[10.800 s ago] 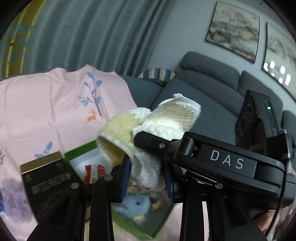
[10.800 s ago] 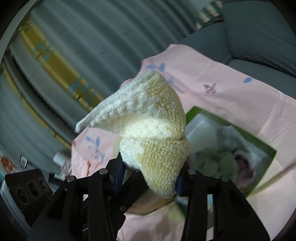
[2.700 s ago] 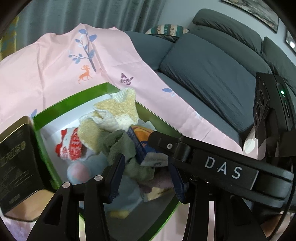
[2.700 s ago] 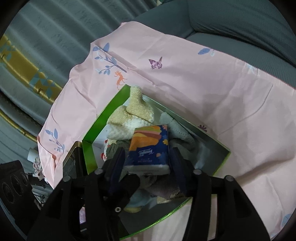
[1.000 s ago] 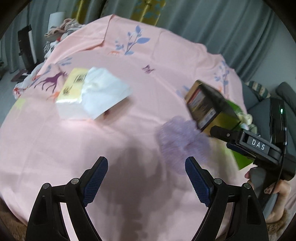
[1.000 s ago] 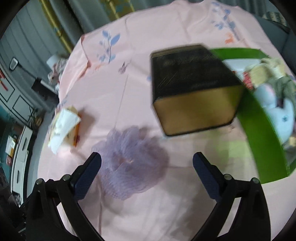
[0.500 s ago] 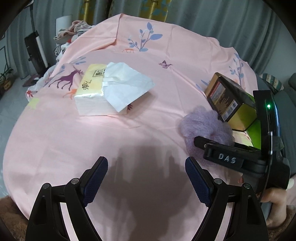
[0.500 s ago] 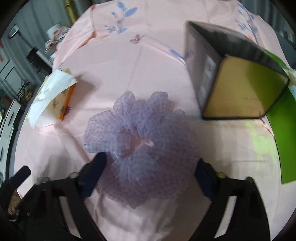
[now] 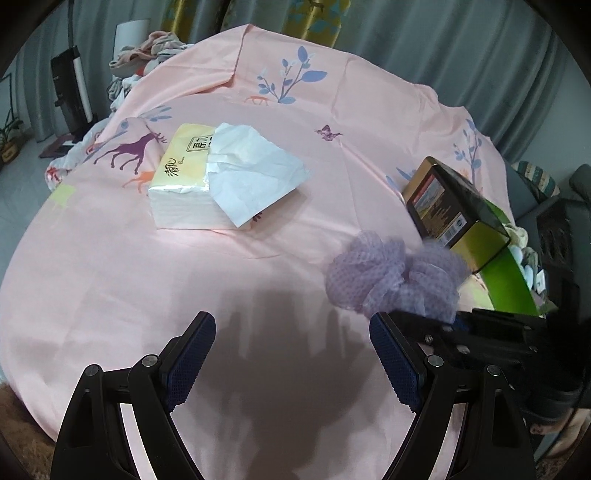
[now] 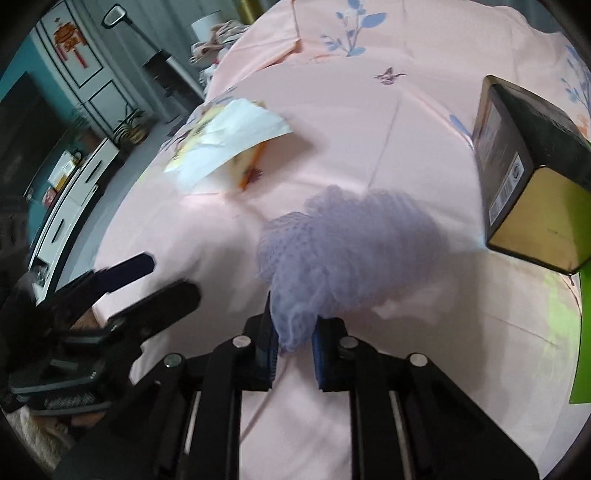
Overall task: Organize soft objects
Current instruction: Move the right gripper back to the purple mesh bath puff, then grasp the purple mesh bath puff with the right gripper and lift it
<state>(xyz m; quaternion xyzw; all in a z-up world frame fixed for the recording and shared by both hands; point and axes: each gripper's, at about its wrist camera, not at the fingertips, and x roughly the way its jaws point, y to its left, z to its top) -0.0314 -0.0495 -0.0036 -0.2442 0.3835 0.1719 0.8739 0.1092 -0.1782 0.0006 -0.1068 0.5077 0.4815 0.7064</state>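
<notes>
At lower centre of the right wrist view, the right gripper (image 10: 293,345) jaws are closing on the lilac mesh bath pouf (image 10: 347,243) lying on the pink worktop (image 10: 388,147); the left gripper (image 9: 291,354) jaws gape wide, empty.

Grey pleated curtains (image 9: 424,40) along the far wall, yellow patterned curtain panels (image 9: 314,16) among them, grey sofa (image 9: 532,192) with a striped cushion (image 9: 537,179) at right, white low cabinet (image 10: 70,195) by a teal wall (image 10: 14,66), potted plant (image 10: 129,127) on the pale floor (image 9: 18,173)
</notes>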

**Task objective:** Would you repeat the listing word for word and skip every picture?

**Response area:**
[10.800 s ago] 
[10.800 s ago] 
[2.700 s ago] 
[2.700 s ago] 
[1.000 s ago] 
[1.000 s ago] 
[0.500 s ago] 
[0.500 s ago] 
[now] 
[now] 
Overall task: Organize soft objects
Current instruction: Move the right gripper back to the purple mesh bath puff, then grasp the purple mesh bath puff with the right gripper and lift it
<state>(xyz m; quaternion xyzw; all in a z-up world frame fixed for the recording and shared by both hands; point and axes: each gripper's, at about its wrist camera, not at the fingertips, and x roughly the way its jaws point, y to its left, z to its top) -0.0314 -0.0495 -0.0036 -0.2442 0.3835 0.1719 0.8739 0.1092 -0.1782 0.0006 -0.1068 0.5077 0.4815 0.7064</state>
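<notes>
At lower centre of the right wrist view, the right gripper (image 10: 293,345) jaws are closing on the lilac mesh bath pouf (image 10: 347,243) lying on the pink worktop (image 10: 388,147); the left gripper (image 9: 291,354) jaws gape wide, empty.

Grey pleated curtains (image 9: 424,40) along the far wall, yellow patterned curtain panels (image 9: 314,16) among them, grey sofa (image 9: 532,192) with a striped cushion (image 9: 537,179) at right, white low cabinet (image 10: 70,195) by a teal wall (image 10: 14,66), potted plant (image 10: 129,127) on the pale floor (image 9: 18,173)
</notes>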

The work on this exercise has been completed.